继承自以下Immutable类的类，在它们的__init__方法执行完成后，它们的实例也是不可变的。正如其他人指出的那样，因为它是纯python，所以没有什么可以阻止某人使用来自基对象和类型的特殊方法的突变，但这足以阻止任何人意外地突变类/实例。

它通过用元类劫持类创建过程来工作。

"""Subclasses of class Immutable are immutable after their __init__ has run, in
the sense that all special methods with mutation semantics (in-place operators,
setattr, etc.) are forbidden.

"""  

# Enumerate the mutating special methods
mutation_methods = set()
# Arithmetic methods with in-place operations
iarithmetic = '''add sub mul div mod divmod pow neg pos abs bool invert lshift
                 rshift and xor or floordiv truediv matmul'''.split()
for op in iarithmetic:
    mutation_methods.add('__i%s__' % op)
# Operations on instance components (attributes, items, slices)
for verb in ['set', 'del']:
    for component in '''attr item slice'''.split():
        mutation_methods.add('__%s%s__' % (verb, component))
# Operations on properties
mutation_methods.update(['__set__', '__delete__'])

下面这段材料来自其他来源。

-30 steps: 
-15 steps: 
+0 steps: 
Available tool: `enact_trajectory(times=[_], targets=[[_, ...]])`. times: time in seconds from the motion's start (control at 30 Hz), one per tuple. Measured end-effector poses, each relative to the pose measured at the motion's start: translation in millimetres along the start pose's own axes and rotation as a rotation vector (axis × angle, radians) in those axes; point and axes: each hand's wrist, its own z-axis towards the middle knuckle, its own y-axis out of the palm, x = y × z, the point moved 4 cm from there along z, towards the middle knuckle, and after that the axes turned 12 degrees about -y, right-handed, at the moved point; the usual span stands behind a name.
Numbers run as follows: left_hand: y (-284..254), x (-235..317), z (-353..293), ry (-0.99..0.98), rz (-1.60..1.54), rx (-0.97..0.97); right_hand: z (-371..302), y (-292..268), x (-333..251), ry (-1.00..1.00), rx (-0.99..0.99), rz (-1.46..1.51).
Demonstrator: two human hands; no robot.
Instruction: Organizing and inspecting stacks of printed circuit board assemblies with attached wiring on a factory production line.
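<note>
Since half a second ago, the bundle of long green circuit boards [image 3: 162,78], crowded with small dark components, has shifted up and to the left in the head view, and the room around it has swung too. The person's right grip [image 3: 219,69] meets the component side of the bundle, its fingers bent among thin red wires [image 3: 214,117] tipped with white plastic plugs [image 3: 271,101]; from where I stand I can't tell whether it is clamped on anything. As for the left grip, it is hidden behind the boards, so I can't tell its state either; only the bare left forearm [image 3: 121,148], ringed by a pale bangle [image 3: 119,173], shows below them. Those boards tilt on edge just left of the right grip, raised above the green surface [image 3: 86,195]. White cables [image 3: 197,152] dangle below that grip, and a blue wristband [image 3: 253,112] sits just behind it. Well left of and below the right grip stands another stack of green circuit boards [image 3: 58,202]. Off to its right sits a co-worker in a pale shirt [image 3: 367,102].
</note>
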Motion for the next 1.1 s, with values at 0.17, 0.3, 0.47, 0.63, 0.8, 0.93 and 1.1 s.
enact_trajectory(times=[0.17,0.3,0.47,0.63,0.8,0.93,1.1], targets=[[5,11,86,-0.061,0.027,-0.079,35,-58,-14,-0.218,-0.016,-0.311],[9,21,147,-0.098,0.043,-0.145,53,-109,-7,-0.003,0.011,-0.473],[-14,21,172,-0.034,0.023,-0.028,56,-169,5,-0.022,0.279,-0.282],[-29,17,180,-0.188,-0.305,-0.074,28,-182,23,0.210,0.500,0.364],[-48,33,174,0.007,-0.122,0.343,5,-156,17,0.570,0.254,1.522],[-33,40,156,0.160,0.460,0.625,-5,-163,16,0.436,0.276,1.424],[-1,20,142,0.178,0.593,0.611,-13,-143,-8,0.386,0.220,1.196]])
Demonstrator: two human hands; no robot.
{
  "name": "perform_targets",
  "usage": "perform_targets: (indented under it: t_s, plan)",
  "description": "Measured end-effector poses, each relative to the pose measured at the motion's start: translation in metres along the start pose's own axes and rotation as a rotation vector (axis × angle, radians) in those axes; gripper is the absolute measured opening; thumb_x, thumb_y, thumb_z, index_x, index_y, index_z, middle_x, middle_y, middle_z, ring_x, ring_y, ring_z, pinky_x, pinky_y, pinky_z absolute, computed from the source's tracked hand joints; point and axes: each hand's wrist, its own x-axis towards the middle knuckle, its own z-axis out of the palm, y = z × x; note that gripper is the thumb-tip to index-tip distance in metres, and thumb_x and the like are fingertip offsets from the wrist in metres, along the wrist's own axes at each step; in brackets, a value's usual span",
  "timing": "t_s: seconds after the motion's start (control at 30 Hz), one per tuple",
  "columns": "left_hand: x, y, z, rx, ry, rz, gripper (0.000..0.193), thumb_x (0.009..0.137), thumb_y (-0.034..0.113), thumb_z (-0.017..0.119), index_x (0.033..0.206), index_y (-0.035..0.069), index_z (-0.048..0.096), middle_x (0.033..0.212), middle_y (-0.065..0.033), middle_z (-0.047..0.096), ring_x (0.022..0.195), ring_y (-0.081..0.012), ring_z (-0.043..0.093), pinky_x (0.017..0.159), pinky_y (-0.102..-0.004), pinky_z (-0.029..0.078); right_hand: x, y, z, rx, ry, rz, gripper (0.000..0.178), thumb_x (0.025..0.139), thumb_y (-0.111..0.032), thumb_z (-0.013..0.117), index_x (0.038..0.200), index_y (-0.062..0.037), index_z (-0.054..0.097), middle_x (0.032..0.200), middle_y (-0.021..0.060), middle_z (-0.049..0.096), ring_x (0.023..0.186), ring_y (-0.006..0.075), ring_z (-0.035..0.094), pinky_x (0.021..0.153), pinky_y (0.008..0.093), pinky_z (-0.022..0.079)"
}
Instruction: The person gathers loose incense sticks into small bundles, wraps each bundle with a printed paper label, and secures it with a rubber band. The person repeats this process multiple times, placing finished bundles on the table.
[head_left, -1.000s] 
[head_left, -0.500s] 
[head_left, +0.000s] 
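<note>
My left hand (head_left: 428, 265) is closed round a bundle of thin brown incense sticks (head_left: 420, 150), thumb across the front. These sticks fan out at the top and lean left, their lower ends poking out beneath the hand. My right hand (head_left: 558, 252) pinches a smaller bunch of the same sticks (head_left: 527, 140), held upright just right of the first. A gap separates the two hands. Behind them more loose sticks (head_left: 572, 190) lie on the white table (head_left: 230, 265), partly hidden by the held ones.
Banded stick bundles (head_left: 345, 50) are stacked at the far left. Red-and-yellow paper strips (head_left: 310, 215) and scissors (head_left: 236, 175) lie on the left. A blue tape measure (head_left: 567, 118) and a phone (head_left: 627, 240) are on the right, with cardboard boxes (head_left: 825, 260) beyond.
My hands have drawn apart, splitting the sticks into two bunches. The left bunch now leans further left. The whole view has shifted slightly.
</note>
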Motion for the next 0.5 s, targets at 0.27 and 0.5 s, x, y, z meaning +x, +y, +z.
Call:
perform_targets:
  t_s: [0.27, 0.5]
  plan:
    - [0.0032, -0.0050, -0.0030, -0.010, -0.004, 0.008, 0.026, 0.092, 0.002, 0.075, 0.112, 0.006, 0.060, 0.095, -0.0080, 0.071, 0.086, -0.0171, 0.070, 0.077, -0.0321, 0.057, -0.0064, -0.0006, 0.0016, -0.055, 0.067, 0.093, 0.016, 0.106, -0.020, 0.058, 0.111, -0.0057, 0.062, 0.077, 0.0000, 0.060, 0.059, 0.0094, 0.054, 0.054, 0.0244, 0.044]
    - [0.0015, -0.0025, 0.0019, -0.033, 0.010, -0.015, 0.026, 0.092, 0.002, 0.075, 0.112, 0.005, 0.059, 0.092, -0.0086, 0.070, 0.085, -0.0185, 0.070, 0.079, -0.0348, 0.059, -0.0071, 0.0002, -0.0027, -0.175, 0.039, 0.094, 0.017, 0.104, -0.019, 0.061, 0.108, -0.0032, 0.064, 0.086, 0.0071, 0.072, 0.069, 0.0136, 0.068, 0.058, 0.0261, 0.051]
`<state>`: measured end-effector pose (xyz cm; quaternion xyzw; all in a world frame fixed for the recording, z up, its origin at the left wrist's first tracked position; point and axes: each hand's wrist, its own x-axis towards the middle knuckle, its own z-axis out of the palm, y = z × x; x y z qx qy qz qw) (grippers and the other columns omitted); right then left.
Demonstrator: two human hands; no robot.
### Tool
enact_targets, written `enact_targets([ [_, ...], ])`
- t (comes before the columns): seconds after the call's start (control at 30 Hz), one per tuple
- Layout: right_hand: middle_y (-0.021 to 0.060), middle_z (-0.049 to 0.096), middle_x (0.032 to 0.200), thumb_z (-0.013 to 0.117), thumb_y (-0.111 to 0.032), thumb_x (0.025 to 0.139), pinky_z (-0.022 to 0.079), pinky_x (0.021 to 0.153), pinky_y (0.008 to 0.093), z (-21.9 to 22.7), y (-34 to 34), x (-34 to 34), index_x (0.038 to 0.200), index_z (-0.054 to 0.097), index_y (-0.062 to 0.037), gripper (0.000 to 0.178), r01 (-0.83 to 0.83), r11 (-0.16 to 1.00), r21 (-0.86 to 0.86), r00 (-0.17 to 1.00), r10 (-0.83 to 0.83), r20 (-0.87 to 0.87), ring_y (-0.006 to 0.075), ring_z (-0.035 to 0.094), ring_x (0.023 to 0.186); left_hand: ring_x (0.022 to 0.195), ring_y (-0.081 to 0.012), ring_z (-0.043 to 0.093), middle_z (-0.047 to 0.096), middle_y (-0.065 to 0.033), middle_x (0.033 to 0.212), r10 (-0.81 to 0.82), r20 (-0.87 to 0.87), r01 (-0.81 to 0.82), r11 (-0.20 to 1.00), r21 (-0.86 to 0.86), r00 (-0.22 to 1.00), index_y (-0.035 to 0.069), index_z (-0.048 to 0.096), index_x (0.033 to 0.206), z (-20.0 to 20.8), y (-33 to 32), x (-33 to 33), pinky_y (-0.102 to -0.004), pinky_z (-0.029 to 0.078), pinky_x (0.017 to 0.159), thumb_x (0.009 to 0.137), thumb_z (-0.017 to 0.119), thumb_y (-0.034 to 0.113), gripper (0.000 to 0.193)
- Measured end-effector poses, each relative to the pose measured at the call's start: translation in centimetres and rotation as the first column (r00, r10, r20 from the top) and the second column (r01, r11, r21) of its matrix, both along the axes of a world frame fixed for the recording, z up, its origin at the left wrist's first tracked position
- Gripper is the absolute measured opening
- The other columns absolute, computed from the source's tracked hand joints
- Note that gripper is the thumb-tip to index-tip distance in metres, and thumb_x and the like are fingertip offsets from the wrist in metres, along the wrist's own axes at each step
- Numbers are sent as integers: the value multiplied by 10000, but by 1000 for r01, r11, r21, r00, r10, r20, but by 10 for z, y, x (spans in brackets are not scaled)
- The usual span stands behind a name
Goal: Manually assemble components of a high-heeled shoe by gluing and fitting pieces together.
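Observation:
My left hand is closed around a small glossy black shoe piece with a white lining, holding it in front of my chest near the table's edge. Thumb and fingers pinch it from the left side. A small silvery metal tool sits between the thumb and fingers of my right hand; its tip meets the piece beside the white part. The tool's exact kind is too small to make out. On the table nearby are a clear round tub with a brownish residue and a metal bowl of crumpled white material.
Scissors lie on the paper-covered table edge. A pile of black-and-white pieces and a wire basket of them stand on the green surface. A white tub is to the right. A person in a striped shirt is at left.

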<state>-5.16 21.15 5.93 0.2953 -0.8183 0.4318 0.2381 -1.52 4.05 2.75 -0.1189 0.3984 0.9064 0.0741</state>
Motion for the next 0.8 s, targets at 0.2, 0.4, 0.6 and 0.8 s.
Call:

def checked_call(_self, name, method, *args, **kwargs):
    """Calls special method method(*args, **kw) on self if mutable."""
    self = args[0] if isinstance(_self, object) else _self
    if not getattr(self, '__mutable__', True):
        # self told us it's immutable, so raise an error
        cname= (self if isinstance(self, type) else self.__class__).__name__
        raise TypeError('%s is immutable, %s disallowed' % (cname, name))
    return method(*args, **kwargs)


def method_wrapper(_self, name):
    "Wrap a special method to check for mutability."
    method = getattr(_self, name)
    def wrapper(*args, **kwargs):
        return checked_call(_self, name, method, *args, **kwargs)
    wrapper.__name__ = name
    wrapper.__doc__ = method.__doc__
    return wrapper


def wrap_mutating_methods(_self):
    "Place the wrapper methods on mutative special methods of _self"
    for name in mutation_methods:
        if hasattr(_self, name):
            method = method_wrapper(_self, name)
            type.__setattr__(_self, name, method)


def set_mutability(self, ismutable):
    "Set __mutable__ by using the unprotected __setattr__"
    b = _MetaImmutable if isinstance(self, type) else Immutable
    super(b, self).__setattr__('__mutable__', ismutable)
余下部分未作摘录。